Неделей позже, когда я встретила Алексея в другом конце Зоологического сада, то сразу увидела, что у него важные новости.
— У меня для вас письмо, — сказал он, когда я присела на скамейку рядом с ним. — Но прежде чем прочесть его, Татьяна Петровна, — он дотронулся до моей ледяной руки, — вы должны знать, что все, о чем в нем говорится, уже в прошлом. Доктор, мой бывший студент, настоял, чтобы князя перевели в большую камеру с окном, выходящим на залив, и, кроме того, по медицинским соображениям были прекращены допросы.
— Допросы! Значит они пытали отца, — знакомое чувство слабости охватило меня.
— Не совсем так. Они не посмеют причинить физического вреда свидетелю такого ранга, как князь, которого они хотят представить в суде. Мой друг-врач считает, что он полностью оправится от плохого обращения. Прочитать вам письмо, Татьяна Петровна?
— Нет, я сама. — Я взяла письмо дрожащей рукой.
Перед глазами поплыли мелкие карандашные каракули, написанные по-английски на медицинском бланке:
«Дорогая моя дочка Татьяна!
Я пишу эти строки, спеша предупредить тебя, чтобы ты не приходила сюда, какие бы увертки они не применяли, чтобы вынудить тебя сделать это. Я не подписал никакой лжи. Я не сделаю никаких ложных признаний в суде. Единственное, чего я боюсь, так это того, что могу сказать что-нибудь неумышленно, от изнеможения. Я не могу в своей камере ни встать во весь рост, ни выпрямить полностью ноги. Они не дают мне спать. Электрический свет горит день и ночь. Каждые пять минут охранник освещает меня вспышкой через глазок. Это сводит меня с ума. Я объявил голодовку, но меня подвергли принудительному кормлению. Допросы — это почти облегчение. По крайней мере, они обостряют мой ум. Я не надеюсь на спасение, освобождение возможно только со смертью. Я умоляю тебя снова: беги из России — у тебя есть друзья, которые помогут тебе, — и тогда поведай миру, что этот проклятый режим сделал со мной, с нашей несчастной нацией!
Храни тебя Бог, моя милая.
Папа».
— Боже милостивый, — простонала я, — Алексей, как мы можем быть уверены, что они не будут пытать отца снова?
— Мой друг заявил, что князь не выживет при дальнейшем плохом обращении. И Максим Горький, и Луначарский ходатайствовали за него перед самим Феликсом Дзержинским.
Поляк Дзержинский — создатель и глава ЧК, еще один дворянин-ренегат, как Ленин, столь же холодный и жестокий, сколь изысканный и красивый.
— Тогда, может быть, они отпустят отца? — ухватилась я за соломинку.
— Татьяна Петровна, — Алексей грустно посмотрел на меня, — почему вы не хотите сделать того, о чем умоляет ваш отец, и позволить мне устроить ваше бегство? Я оформлю документы для вас как для моей жены, а для няни как для вашей матери.
— Неужели вы оставите Россию ради меня?
— Не ради одной вас. Я считаю жизнь в полицейском государстве отвратительной.
— Я рада, но меня еще не оставляет надежда.

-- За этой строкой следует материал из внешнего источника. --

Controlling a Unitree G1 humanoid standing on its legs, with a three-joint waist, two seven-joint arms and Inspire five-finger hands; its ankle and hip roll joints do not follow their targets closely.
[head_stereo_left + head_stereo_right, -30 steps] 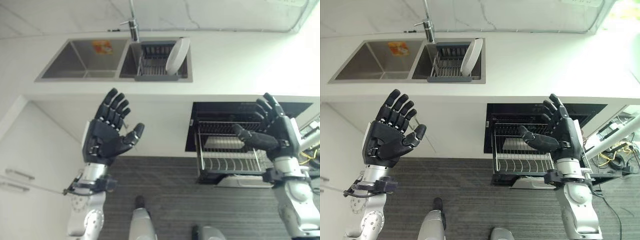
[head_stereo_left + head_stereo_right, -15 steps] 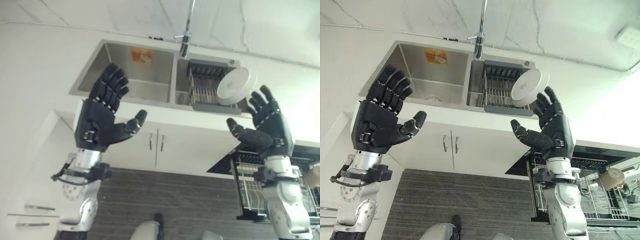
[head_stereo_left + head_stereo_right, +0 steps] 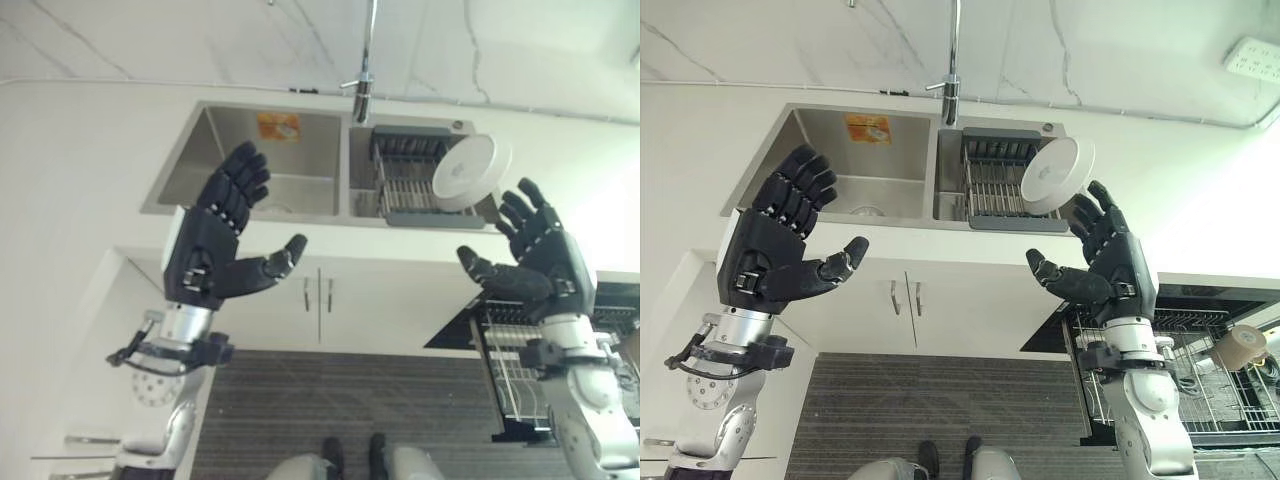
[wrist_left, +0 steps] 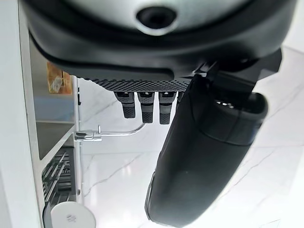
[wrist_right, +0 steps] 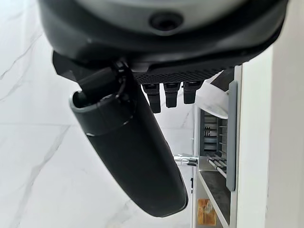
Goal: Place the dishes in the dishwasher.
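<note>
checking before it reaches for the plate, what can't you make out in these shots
- Dishwasher rack: its right part is cut off by the head views' edge, and the right hand and its arm cover its near left corner.
- Plate: its lower edge sits behind the drying rack, so its seating is unclear.
</note>
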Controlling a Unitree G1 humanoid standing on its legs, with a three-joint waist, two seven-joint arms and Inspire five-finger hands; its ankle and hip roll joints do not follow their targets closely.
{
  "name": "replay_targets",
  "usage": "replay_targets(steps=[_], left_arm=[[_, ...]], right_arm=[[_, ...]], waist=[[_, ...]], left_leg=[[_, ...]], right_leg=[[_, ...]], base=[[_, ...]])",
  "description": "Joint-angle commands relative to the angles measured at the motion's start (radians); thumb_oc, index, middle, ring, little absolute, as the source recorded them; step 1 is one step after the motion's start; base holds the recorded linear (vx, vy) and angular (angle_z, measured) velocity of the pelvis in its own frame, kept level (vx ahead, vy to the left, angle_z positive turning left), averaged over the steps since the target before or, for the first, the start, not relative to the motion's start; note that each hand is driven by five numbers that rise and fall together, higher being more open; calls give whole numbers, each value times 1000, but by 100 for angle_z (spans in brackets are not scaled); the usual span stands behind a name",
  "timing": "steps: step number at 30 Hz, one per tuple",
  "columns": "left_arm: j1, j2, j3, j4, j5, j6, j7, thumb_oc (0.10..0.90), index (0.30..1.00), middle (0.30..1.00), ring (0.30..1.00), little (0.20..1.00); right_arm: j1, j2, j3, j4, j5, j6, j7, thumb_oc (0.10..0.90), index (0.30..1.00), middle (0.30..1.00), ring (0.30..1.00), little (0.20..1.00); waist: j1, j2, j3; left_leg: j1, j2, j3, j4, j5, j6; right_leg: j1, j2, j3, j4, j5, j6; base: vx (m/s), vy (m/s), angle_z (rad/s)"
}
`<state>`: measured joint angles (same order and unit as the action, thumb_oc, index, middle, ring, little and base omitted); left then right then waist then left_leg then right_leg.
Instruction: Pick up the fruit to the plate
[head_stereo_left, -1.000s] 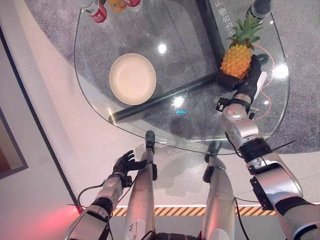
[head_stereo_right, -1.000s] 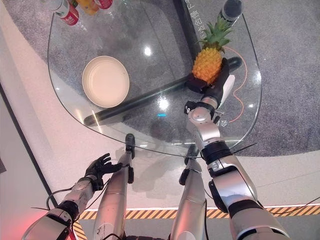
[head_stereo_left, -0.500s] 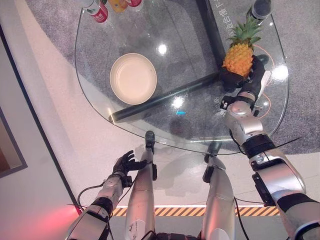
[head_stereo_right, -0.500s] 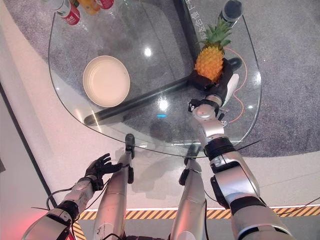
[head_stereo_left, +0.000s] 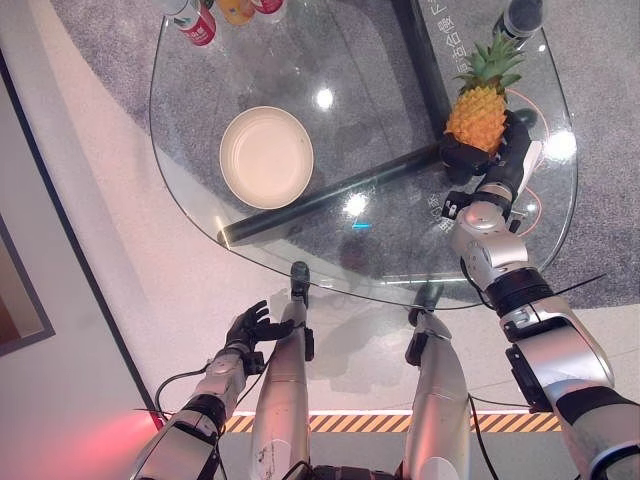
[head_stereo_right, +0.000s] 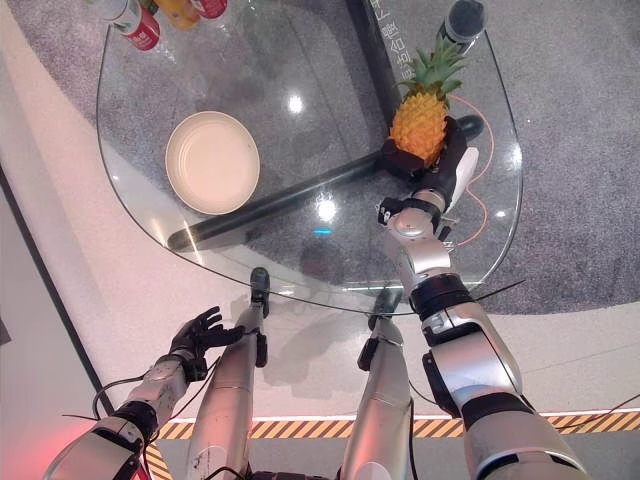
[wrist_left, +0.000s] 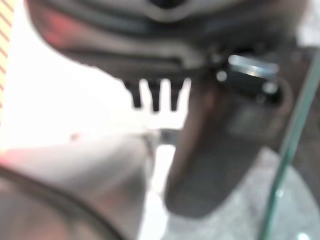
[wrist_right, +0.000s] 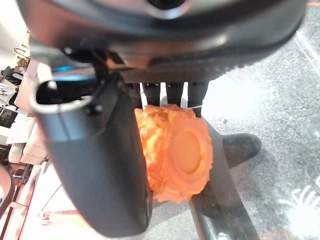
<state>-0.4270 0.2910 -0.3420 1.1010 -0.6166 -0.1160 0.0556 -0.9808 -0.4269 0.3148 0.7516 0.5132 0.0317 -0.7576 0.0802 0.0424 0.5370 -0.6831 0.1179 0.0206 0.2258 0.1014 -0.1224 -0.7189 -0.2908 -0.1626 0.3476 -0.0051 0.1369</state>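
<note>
Right wrist view: my right hand (wrist_right: 95, 165) fingers (wrist_right: 172, 92) clamp the pineapple (wrist_right: 175, 152); I should lift it level towards the plate (head_stereo_left: 266, 157).

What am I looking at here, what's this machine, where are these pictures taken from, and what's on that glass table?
This is a humanoid robot with two silver arms ending in dark hands. The two wide pictures come from cameras in its head, looking down; the two close ones come from cameras on its wrists. In front of it stands a glass table. On it lie an empty cream plate, a pineapple, and some bottles at the far edge. The right hand is curled round the pineapple's base; the right wrist view shows the fruit's orange underside between thumb and fingers. The left hand hangs low beside the table with relaxed fingers, holding nothing. The pineapple is not yet on the plate.
</note>
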Motion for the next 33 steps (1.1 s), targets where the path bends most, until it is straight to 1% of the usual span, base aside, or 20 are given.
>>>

У нас есть друзья, работающие для освобождения отца. В любой момент я могу получить от них известие.
— Спасти вас любой ценой — вот что меня сейчас заботит больше всего, — сказал Алексей.
Он раздраженно отмахнулся от моих благодарностей, и я покинула его, страстно желая побыть одной и помолиться.
Дома, в своей конюшне, я провела много часов на коленях перед моей любимой иконой Спасителя. И на следующее утро, как будто в ответ на мои мольбы, явился тот самый уличный мальчишка с шифровкой от Бориса Майского. «Мы проникнем в Кронштадтскую тюрьму, — гласила она, — надежда и терпение!»
Я приказала мальчику подождать и написала на клочке тонкой бумаги, который можно было легко проглотить: «Мой храбрый отец, мой любимый мученик, твое освобождение приближается. Держись! Т.» Я завернула его в большой кусок бумаги, на котором написала: «Передайте это отцу, во имя Господа!» Это послание я засунула под подкладку кепки мальчика с наказом вручить профессору Хольвегу на квартире лично, до того как он уйдет на лекцию.
Май и июнь прошли в лихорадочном состоянии сменяющих друг друга надежды и отчаяния.
В наш общий с моей тезкой двадцать первый день рождения няня вспомнила рождение двух Татьян. Это торжественное событие не имело теперь никакого отношения ко мне или к Таник. Дни ее отца были сочтены, и сама она тоже находилась в ужасном оцепенении, прерываемом иногда неистовыми вспышками надежды. Но могла ли быть хоть капля надежды для екатеринбургских пленников?